Problem to solve
Return every line of the data below, exactly.

*** Dataset section ***

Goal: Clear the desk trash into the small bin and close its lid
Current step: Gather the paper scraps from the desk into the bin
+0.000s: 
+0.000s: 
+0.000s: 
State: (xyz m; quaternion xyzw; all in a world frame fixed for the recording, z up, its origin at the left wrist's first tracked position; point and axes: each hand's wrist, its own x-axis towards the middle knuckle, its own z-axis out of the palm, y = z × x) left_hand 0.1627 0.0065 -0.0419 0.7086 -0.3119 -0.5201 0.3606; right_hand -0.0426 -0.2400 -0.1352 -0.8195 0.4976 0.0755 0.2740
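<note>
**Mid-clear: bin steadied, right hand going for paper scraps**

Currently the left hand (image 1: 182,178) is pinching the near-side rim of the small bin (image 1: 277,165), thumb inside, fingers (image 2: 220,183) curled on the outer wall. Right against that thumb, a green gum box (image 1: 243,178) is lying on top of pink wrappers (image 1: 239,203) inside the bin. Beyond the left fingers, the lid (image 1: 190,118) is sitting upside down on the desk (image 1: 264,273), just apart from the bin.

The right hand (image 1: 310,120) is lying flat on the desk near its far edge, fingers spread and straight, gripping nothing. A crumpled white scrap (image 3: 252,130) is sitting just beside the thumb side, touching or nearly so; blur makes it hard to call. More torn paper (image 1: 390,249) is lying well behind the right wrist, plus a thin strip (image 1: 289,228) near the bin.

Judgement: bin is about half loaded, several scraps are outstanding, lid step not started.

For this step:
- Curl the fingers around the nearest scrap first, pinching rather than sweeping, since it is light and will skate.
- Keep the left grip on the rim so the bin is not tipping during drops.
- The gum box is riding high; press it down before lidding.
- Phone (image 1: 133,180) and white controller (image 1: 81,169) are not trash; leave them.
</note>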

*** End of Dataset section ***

Expected output
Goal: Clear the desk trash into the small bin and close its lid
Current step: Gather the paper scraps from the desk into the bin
+0.000s: 
+0.000s: 
+0.000s: 
State: (xyz m; quaternion xyzw; all in a world frame fixed for the recording, z up, its origin at the left wrist's first tracked position; point and axes: each hand's wrist, its own x-axis towards the middle knuckle, its own z-axis out of the palm, y = z × x) left_hand 0.1627 0.0065 -0.0419 0.7086 -0.3119 -0.5201 0.3606; right_hand -0.0426 -0.2400 -0.1352 -0.8195 0.4976 0.0755 0.2740
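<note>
**Mid-clear: bin steadied, right hand going for paper scraps**

Currently the left hand (image 1: 182,178) is pinching the near-side rim of the small bin (image 1: 277,165), thumb inside, fingers (image 2: 220,183) curled on the outer wall. Right against that thumb, a green gum box (image 1: 243,178) is lying on top of pink wrappers (image 1: 239,203) inside the bin. Beyond the left fingers, the lid (image 1: 190,118) is sitting upside down on the desk (image 1: 264,273), just apart from the bin.

The right hand (image 1: 310,120) is lying flat on the desk near its far edge, fingers spread and straight, gripping nothing. A crumpled white scrap (image 3: 252,130) is sitting just beside the thumb side, touching or nearly so; blur makes it hard to call. More torn paper (image 1: 390,249) is lying well behind the right wrist, plus a thin strip (image 1: 289,228) near the bin.

Judgement: bin is about half loaded, several scraps are outstanding, lid step not started.

For this step:
- Curl the fingers around the nearest scrap first, pinching rather than sweeping, since it is light and will skate.
- Keep the left grip on the rim so the bin is not tipping during drops.
- The gum box is riding high; press it down before lidding.
- Phone (image 1: 133,180) and white controller (image 1: 81,169) are not trash; leave them.
</note>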

No further output is required.